### Exercise objective
Copy out, from the entries below, each line holding the string "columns".

### Record excerpts
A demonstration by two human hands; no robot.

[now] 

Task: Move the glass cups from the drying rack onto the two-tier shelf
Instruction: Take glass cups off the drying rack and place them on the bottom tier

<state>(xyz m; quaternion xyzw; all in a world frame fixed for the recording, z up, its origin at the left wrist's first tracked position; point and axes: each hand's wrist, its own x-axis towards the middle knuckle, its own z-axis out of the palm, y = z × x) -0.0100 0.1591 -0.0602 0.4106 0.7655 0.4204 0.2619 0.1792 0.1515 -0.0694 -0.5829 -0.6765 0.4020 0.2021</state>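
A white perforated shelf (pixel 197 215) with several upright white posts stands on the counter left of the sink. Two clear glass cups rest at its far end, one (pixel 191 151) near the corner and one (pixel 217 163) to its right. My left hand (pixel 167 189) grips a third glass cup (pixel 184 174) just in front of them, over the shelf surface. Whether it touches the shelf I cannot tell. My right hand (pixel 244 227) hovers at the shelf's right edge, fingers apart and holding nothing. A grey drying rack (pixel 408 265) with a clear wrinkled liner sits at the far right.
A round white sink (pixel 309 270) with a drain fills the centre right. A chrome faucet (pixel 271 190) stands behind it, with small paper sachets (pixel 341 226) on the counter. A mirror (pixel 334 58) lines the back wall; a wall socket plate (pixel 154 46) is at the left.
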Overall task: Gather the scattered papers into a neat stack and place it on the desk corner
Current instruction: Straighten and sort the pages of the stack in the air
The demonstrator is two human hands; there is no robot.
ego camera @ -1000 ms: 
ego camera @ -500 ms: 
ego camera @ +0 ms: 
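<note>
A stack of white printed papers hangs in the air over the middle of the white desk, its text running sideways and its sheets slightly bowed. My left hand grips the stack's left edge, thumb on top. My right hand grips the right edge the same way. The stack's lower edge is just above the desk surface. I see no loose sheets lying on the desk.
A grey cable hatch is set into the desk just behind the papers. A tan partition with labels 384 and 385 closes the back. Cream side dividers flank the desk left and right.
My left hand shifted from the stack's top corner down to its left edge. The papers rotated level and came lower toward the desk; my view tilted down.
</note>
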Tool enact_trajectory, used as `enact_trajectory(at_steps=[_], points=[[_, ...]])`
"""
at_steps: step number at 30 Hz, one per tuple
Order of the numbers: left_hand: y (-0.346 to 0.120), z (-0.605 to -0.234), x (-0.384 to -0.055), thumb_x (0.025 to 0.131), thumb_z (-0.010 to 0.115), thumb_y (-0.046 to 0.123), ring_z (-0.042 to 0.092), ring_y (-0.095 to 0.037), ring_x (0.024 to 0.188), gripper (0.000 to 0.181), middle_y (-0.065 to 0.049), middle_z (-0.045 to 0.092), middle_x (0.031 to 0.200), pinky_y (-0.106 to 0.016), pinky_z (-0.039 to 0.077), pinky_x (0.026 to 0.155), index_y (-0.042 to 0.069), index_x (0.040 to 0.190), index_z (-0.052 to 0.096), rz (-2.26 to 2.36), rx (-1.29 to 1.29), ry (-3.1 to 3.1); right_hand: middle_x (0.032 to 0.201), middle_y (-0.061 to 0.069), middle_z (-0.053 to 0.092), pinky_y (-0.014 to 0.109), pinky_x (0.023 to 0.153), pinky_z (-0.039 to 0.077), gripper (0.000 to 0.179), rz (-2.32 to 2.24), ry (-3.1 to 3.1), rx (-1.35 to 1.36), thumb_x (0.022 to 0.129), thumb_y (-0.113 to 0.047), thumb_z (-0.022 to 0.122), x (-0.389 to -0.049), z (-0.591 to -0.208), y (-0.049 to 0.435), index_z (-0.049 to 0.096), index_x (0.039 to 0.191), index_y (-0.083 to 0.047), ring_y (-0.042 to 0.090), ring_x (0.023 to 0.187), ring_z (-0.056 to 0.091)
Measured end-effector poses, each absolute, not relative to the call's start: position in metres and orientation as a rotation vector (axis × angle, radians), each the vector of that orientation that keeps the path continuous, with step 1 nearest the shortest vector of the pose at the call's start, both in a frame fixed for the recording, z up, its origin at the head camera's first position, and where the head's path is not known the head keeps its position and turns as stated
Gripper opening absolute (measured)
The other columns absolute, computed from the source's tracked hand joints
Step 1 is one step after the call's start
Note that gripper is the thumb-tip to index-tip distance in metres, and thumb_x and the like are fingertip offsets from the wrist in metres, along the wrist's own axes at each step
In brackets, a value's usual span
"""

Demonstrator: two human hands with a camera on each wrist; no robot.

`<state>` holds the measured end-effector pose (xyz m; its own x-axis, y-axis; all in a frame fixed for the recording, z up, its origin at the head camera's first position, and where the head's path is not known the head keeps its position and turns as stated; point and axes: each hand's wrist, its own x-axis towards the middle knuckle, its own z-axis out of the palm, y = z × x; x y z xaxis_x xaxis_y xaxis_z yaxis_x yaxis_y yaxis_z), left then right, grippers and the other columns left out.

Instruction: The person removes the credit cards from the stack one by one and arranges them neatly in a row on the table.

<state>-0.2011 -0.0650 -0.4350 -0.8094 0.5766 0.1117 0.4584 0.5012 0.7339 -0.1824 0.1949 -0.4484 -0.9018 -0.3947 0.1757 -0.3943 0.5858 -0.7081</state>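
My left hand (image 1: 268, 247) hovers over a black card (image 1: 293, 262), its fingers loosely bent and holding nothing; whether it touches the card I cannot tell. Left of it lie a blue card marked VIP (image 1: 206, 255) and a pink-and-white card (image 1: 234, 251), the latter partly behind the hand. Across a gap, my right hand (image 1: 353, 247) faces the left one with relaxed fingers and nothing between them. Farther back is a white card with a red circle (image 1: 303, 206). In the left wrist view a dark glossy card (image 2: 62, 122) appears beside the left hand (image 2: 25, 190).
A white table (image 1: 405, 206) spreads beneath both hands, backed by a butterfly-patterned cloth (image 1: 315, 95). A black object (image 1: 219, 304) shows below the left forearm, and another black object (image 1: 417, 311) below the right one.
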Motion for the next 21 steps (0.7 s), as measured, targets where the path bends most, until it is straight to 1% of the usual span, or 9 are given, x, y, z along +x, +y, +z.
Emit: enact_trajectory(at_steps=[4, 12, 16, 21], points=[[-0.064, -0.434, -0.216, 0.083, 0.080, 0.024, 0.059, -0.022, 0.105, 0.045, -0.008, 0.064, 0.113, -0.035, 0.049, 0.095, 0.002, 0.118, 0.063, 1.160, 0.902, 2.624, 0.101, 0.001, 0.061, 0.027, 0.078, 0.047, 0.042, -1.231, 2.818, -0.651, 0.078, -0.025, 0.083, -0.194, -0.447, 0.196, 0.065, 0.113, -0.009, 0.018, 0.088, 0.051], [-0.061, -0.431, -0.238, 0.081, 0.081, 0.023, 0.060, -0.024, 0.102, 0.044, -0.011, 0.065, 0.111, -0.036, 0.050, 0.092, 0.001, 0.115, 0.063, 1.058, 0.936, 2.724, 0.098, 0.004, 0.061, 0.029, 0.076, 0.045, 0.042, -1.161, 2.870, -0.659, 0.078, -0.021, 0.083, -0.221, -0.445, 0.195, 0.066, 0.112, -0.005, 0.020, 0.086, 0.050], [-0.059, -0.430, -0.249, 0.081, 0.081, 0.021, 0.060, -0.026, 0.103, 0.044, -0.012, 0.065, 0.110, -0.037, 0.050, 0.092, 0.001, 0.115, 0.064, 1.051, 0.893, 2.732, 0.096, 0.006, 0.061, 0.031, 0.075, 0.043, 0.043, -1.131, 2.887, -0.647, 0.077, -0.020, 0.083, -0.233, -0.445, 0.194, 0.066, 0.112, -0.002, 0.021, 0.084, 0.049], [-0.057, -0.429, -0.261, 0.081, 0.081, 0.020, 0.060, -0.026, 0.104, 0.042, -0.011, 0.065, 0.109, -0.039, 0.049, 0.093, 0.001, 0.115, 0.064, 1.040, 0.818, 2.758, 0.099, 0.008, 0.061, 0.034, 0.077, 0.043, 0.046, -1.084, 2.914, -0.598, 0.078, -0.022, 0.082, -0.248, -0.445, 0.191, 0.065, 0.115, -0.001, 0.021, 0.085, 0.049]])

### Answer to the problem
The other columns absolute, computed from the source's tracked hand joints
`<state>` holds the measured end-effector pose (xyz m; its own x-axis, y-axis; all in a frame fixed for the recording, z up, its origin at the head camera's first position, and where the head's path is not known the head keeps its position and turns as stated; point and axes: each hand's wrist, its own x-axis towards the middle knuckle, its own z-axis out of the palm, y = z × x; x y z xaxis_x xaxis_y xaxis_z yaxis_x yaxis_y yaxis_z), left then right, grippers and the other columns left out.

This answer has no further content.